→ ABOUT THIS TASK: This exercise calls for an exact copy of the listing, with no pictures kept.

→ MATERIAL PROVIDED:
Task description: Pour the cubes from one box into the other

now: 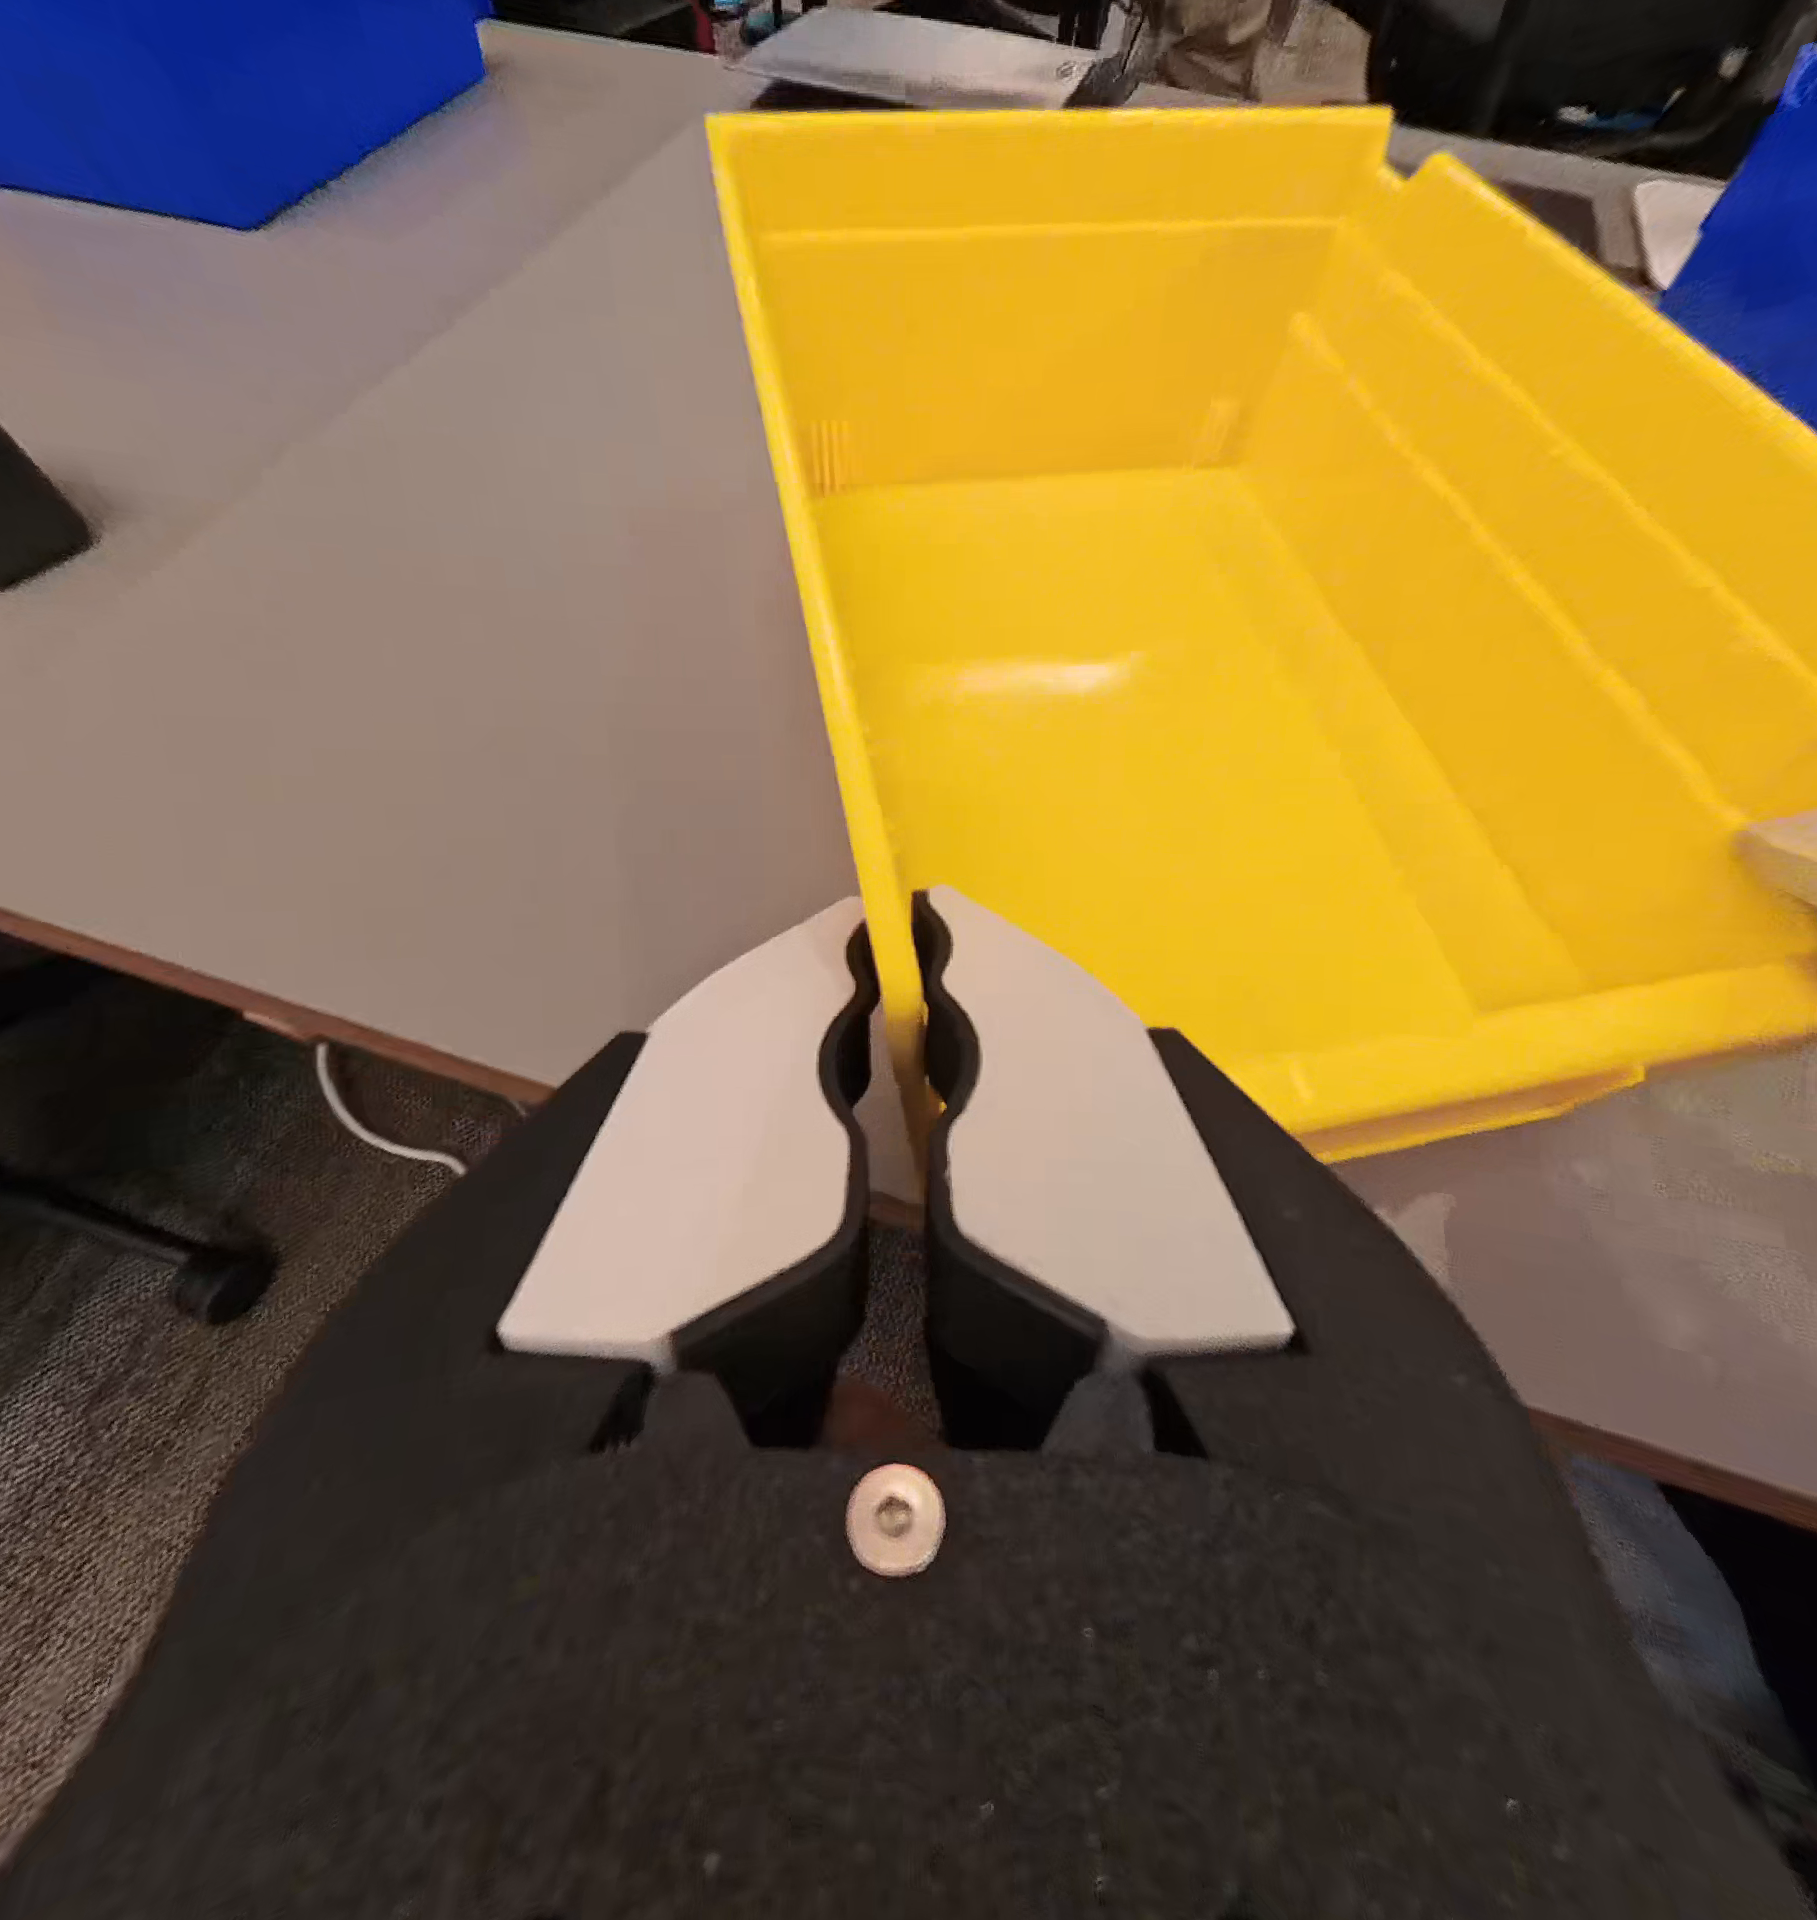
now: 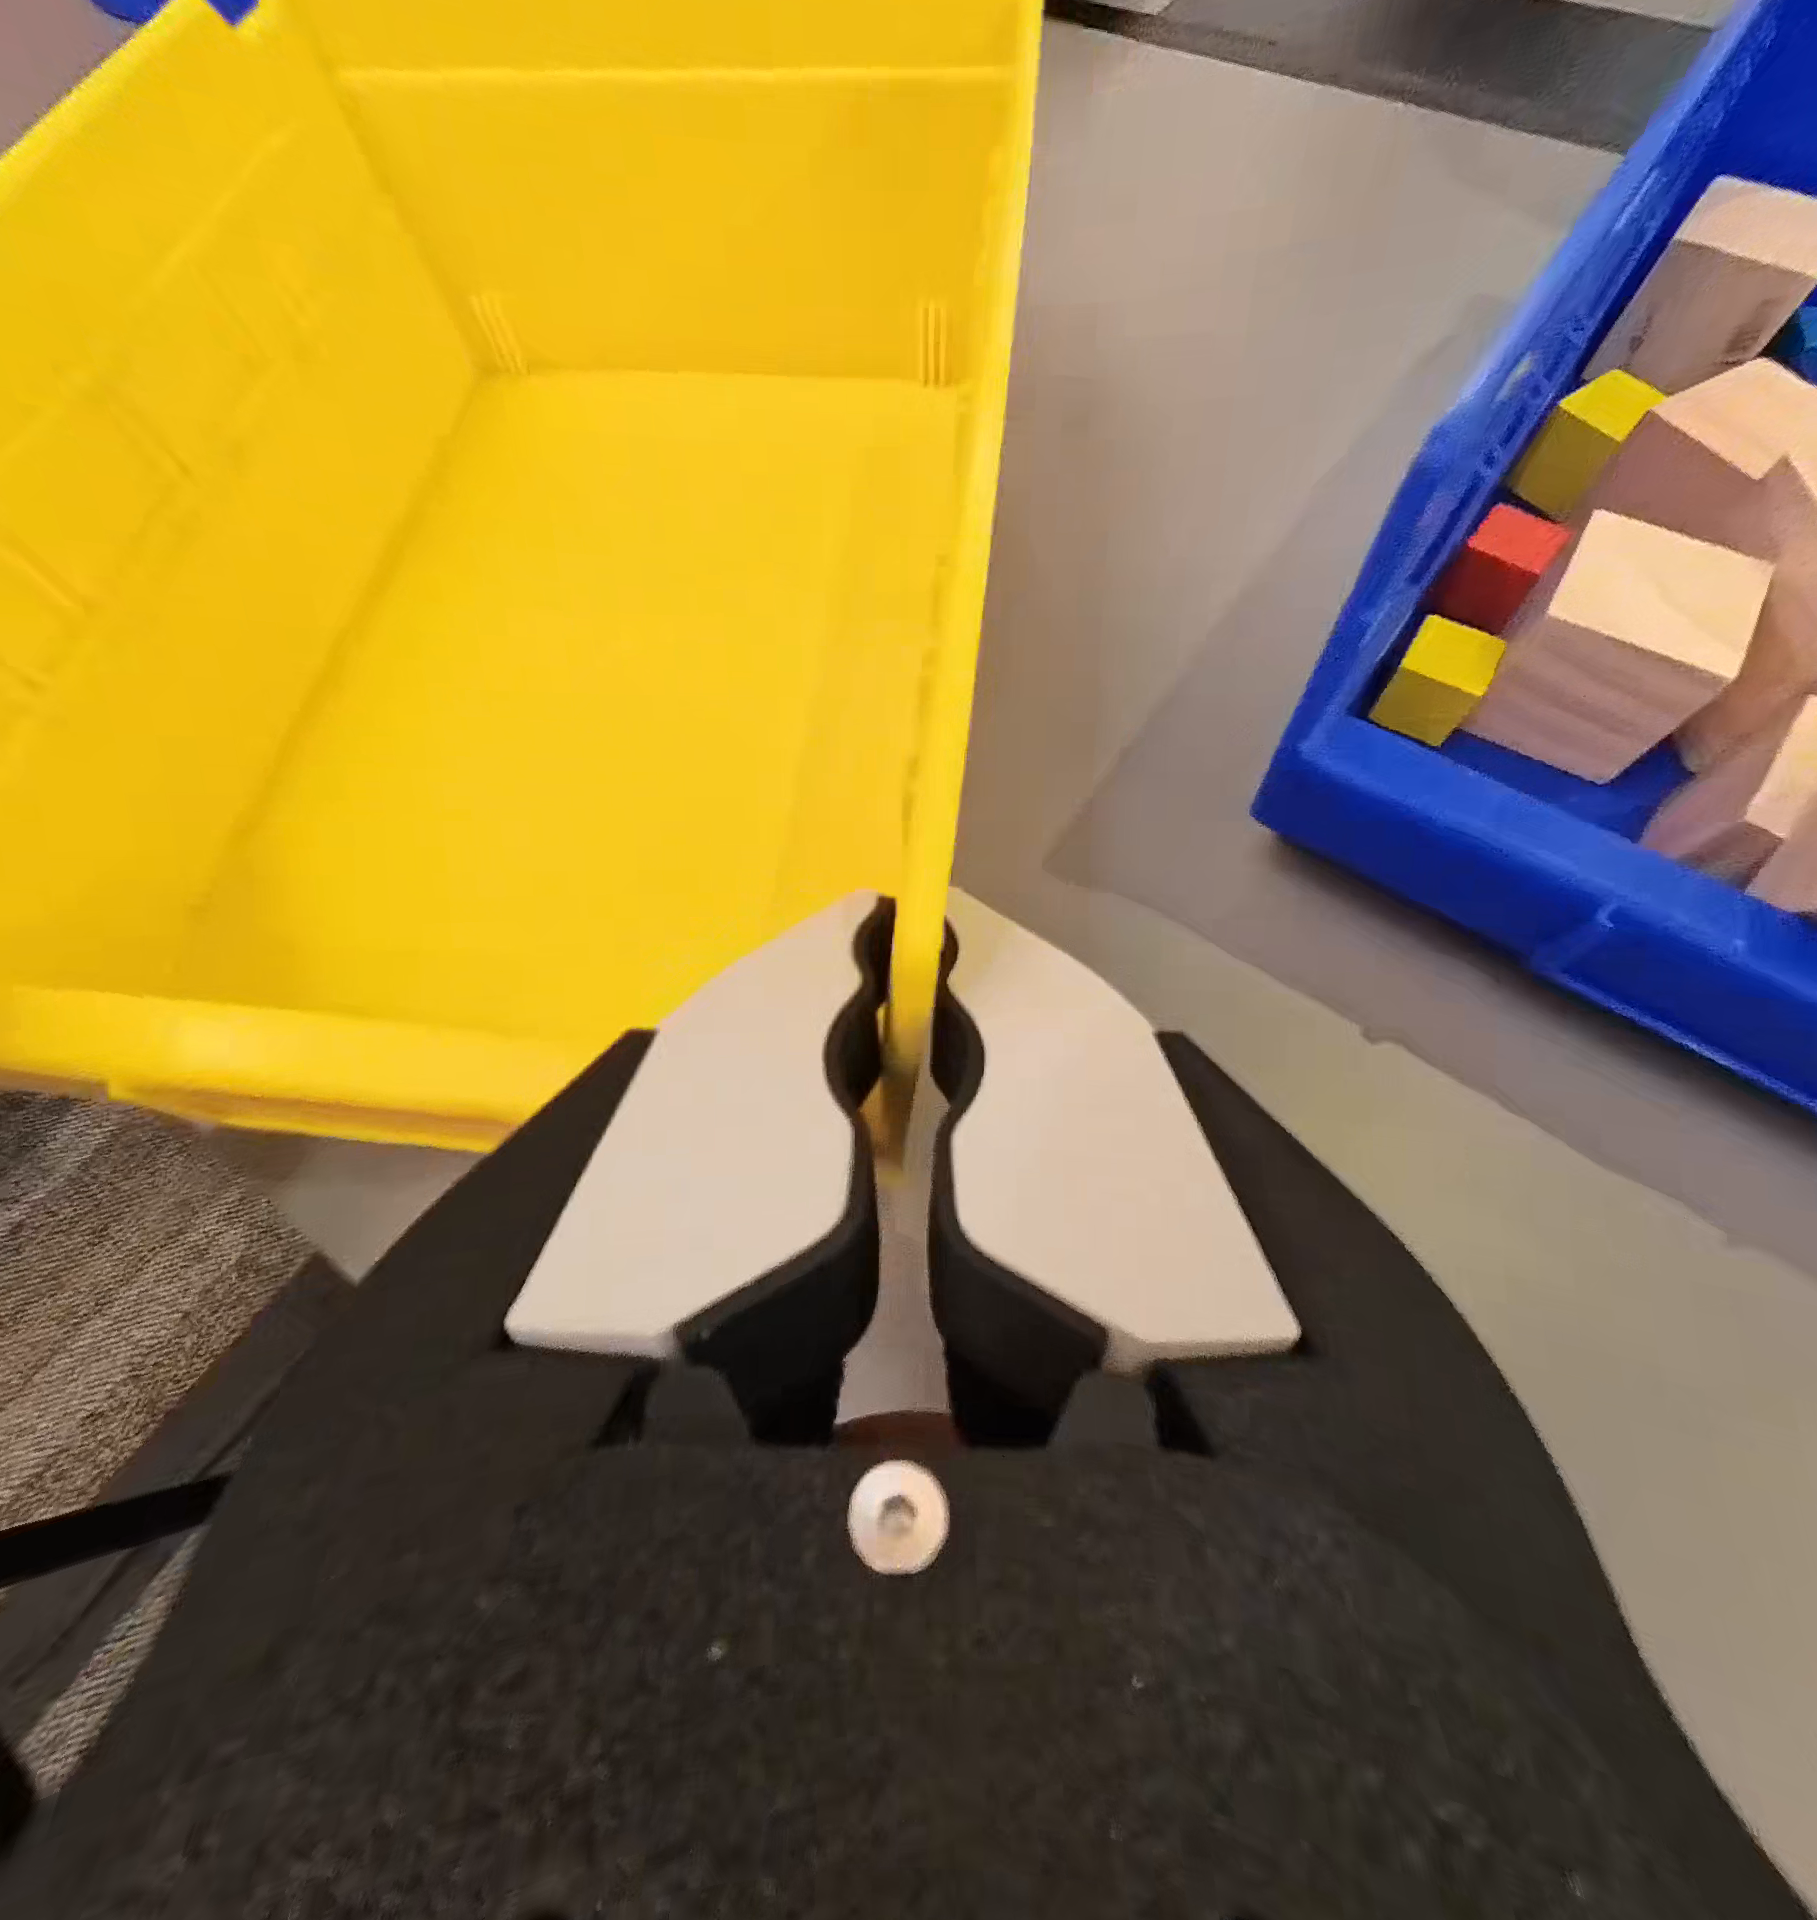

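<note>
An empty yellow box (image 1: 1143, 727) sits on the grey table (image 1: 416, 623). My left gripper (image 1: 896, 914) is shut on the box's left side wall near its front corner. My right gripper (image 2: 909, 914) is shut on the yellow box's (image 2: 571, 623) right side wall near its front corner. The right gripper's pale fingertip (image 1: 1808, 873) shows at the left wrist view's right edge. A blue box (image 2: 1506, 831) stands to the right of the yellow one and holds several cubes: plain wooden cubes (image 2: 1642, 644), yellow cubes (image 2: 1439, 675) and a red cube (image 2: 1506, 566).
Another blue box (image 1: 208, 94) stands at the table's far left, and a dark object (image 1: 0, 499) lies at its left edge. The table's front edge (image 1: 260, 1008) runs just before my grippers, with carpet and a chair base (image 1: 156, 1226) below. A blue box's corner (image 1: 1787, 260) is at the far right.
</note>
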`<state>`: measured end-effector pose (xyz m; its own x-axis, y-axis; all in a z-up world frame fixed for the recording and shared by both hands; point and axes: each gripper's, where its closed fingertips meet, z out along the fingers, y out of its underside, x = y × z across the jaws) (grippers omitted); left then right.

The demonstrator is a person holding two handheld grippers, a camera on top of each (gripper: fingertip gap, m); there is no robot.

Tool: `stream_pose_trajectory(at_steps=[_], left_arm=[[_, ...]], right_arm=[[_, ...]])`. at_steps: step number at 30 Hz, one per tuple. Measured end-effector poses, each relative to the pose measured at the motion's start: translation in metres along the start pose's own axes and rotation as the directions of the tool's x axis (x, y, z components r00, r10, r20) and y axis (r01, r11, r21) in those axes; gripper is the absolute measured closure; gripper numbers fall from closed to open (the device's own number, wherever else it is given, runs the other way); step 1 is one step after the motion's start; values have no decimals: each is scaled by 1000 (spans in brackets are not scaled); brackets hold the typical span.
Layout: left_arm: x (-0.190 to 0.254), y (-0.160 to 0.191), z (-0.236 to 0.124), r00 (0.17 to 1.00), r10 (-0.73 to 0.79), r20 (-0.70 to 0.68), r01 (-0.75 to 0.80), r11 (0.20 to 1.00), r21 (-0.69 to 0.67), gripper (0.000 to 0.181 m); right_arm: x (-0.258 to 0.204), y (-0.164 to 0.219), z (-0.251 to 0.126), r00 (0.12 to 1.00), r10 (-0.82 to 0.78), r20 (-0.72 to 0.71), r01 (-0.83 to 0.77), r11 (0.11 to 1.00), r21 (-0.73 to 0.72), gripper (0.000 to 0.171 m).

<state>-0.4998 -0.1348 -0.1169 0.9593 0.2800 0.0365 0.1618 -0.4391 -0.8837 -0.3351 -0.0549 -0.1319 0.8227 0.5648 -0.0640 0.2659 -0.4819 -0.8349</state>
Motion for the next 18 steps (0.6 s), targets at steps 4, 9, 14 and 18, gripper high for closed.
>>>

→ EXERCISE RESPONSE:
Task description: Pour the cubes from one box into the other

now: 
now: 

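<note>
An empty yellow box (image 1: 1143, 727) sits on the grey table (image 1: 416, 623). My left gripper (image 1: 896, 914) is shut on the box's left side wall near its front corner. My right gripper (image 2: 909, 914) is shut on the yellow box's (image 2: 571, 623) right side wall near its front corner. The right gripper's pale fingertip (image 1: 1808, 873) shows at the left wrist view's right edge. A blue box (image 2: 1506, 831) stands to the right of the yellow one and holds several cubes: plain wooden cubes (image 2: 1642, 644), yellow cubes (image 2: 1439, 675) and a red cube (image 2: 1506, 566).
Another blue box (image 1: 208, 94) stands at the table's far left, and a dark object (image 1: 0, 499) lies at its left edge. The table's front edge (image 1: 260, 1008) runs just before my grippers, with carpet and a chair base (image 1: 156, 1226) below. A blue box's corner (image 1: 1787, 260) is at the far right.
</note>
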`<state>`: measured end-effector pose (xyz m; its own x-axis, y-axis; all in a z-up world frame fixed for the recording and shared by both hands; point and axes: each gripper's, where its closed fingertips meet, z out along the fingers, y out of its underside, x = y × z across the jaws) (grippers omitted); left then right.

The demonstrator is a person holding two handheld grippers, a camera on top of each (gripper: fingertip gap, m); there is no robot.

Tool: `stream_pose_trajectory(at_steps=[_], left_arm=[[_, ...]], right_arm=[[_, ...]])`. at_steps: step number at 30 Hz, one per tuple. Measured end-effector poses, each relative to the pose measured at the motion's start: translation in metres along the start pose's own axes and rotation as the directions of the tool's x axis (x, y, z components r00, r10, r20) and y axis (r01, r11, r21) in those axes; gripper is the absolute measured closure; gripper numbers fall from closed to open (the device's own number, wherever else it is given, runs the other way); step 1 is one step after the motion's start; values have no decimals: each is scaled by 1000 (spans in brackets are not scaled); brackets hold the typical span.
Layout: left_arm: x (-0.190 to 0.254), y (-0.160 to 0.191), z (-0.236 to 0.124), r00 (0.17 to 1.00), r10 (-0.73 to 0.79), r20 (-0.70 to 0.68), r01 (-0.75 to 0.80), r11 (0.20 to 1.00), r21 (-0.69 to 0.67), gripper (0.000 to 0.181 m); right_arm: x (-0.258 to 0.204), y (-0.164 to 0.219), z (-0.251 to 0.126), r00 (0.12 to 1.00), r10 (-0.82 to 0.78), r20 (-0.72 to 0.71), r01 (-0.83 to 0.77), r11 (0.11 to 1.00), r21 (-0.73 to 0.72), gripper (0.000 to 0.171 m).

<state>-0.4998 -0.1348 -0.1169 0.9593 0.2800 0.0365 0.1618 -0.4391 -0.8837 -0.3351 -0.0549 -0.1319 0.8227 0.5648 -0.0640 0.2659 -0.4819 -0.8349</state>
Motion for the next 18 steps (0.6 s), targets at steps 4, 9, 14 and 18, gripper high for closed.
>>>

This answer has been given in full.